DIRECTIONS: Please copy out the lines in the entries that contain "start".

Saved data entries:
□ □ □ □ □ □ □

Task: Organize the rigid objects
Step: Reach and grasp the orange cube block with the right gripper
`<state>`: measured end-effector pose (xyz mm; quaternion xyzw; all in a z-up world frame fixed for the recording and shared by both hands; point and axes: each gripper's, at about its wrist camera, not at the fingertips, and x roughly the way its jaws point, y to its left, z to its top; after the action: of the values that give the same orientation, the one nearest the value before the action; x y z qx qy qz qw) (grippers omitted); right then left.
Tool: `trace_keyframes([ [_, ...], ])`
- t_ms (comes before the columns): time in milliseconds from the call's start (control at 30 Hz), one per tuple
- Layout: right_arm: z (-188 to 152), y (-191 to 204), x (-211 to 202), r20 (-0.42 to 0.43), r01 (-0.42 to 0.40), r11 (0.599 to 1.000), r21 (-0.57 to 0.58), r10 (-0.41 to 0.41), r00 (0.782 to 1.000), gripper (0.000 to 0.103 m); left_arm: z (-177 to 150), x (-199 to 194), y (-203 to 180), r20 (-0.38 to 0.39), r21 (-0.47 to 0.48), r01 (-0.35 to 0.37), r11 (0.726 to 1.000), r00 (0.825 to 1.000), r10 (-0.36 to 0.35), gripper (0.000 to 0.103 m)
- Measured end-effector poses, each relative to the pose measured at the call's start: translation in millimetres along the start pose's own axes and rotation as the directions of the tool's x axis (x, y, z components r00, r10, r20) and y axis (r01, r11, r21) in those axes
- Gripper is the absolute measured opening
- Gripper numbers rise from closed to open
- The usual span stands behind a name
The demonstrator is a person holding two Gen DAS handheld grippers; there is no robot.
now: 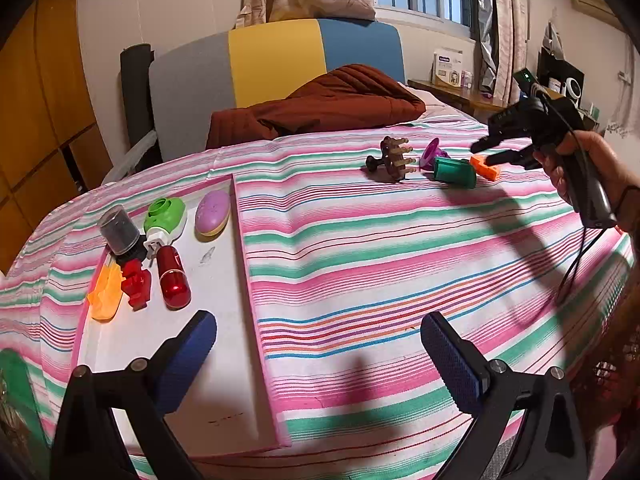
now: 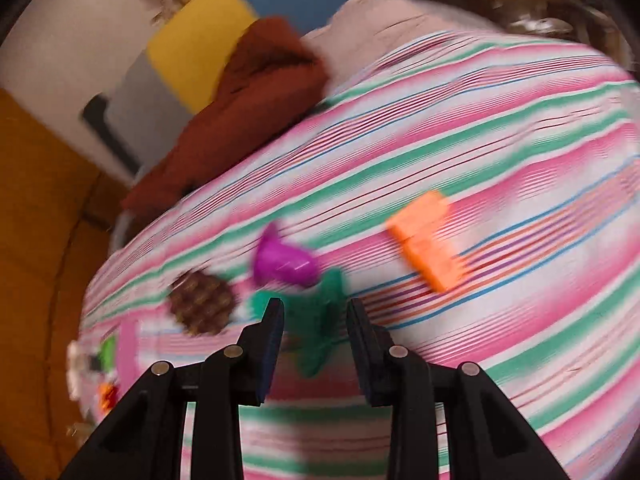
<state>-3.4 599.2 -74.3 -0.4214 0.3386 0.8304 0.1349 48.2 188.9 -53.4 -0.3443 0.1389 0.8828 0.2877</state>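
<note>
Nearest me, at the near-left corner of the bed (image 1: 360, 264), my left gripper (image 1: 316, 332) hangs over the near end of the white tray (image 1: 208, 376), its blue pads spread wide with nothing between them. Further up the tray lie the pieces already sorted: an orange piece (image 1: 106, 292), a red block (image 1: 137, 282) and a red cylinder (image 1: 173, 280) in a row. Beyond them are a dark jar (image 1: 119, 230), a green and white piece (image 1: 164, 216) and a purple oval (image 1: 213, 213) near the tray's far end.

Four things remain loose toward the far-right side of the bed, well apart from the tray: a brown pegged massager (image 1: 394, 158), a purple funnel (image 1: 434, 152), a green piece (image 1: 454, 170) and an orange block (image 1: 485, 168). The funnel and the green piece touch or nearly touch; I cannot tell which.

My right gripper (image 1: 490, 152) hovers just above the green piece and the orange block, tilted down at them. Its fingers are only narrowly parted and hold nothing. Its own view is blurred, with the green piece showing below the gap.

I judge this the reach for the next loose piece, probably the green one. The next move calls for parting the fingers wider, coming down astride that piece without knocking the funnel, closing, and carrying it to the tray's bare near end.
</note>
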Motion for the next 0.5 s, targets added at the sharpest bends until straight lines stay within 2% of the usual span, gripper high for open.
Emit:
trace_keyframes([
  [133, 7.3, -13.3, -2.5, 0.055, 0.118, 0.991, 0.056, -0.121, 0.991, 0.032, -0.4, 0.7, 1.3, -0.006, -0.011, -0.001, 1.0, 1.0, 0.0, 0.103],
  [200, 11.1, -15.6, -9.3, 0.111, 0.238, 0.97, 0.051, -0.242, 0.964, 0.032, -0.3, 0.9, 2.2, -0.009, -0.014, 0.0, 1.0, 1.0, 0.0, 0.103],
  [267, 12.9, -17.7, -7.3, 0.121, 0.313, 0.949, 0.037, -0.315, 0.941, 0.032, -0.3, 1.8, 2.4, -0.017, -0.018, 0.002, 1.0, 1.0, -0.003, 0.103],
  [300, 14.4, -20.1, -2.2, 0.103, 0.321, 0.946, 0.04, -0.323, 0.941, 0.032, -0.2, 2.4, 2.4, -0.021, -0.019, 0.004, 1.0, 1.0, -0.004, 0.103],
  [433, 21.5, -32.1, 22.0, 0.016, 0.274, 0.959, 0.07, -0.276, 0.961, 0.033, 0.8, 2.9, 2.8, -0.026, -0.027, 0.003, 1.0, 1.0, -0.004, 0.103],
  [467, 20.1, -31.4, 24.8, 0.004, 0.266, 0.962, 0.061, -0.266, 0.964, 0.038, 0.8, 2.9, 2.7, -0.026, -0.028, 0.003, 1.0, 1.0, -0.004, 0.103],
  [500, 20.0, -30.7, 28.9, -0.007, 0.26, 0.964, 0.05, -0.26, 0.966, 0.038, 0.9, 2.8, 2.8, -0.025, -0.029, 0.002, 1.0, 1.0, -0.002, 0.103],
])
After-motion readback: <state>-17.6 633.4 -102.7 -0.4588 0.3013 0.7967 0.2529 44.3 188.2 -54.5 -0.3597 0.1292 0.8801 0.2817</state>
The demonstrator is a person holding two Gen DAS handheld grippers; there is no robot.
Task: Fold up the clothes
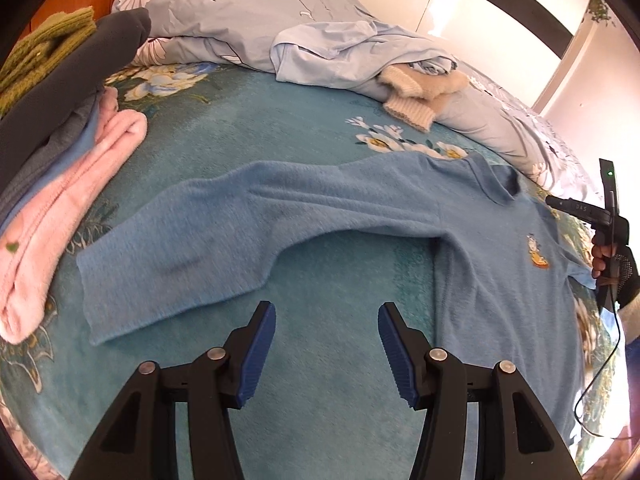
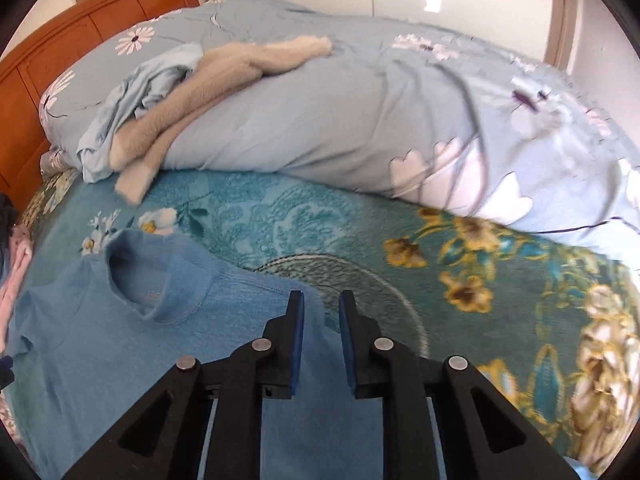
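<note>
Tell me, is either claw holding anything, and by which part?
Nothing, it seems. The left gripper stands open over the blanket; the right gripper shows a narrow gap above the blue sweater, not pinching it.

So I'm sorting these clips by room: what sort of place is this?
Most likely a bedroom: a wooden headboard, a floral pillow and a teal floral bedspread with a blue sweater laid out on it.

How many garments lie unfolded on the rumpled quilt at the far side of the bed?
2. A light blue garment lies crumpled on the quilt, and a cream fuzzy sweater lies partly under it, one sleeve hanging toward the blanket. More may be hidden beneath.
</note>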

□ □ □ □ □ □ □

REPLY:
- t_ms (comes before the columns): time in milliseconds from the call's start (control at 30 Hz), one per tuple
- Measured end-effector poses, each relative to the pose measured at the call's start: translation in millimetres along the start pose's own axes and rotation as the directions of the tool's x axis (x, y, z components r00, r10, r20) and y axis (r01, r11, r21) in those axes

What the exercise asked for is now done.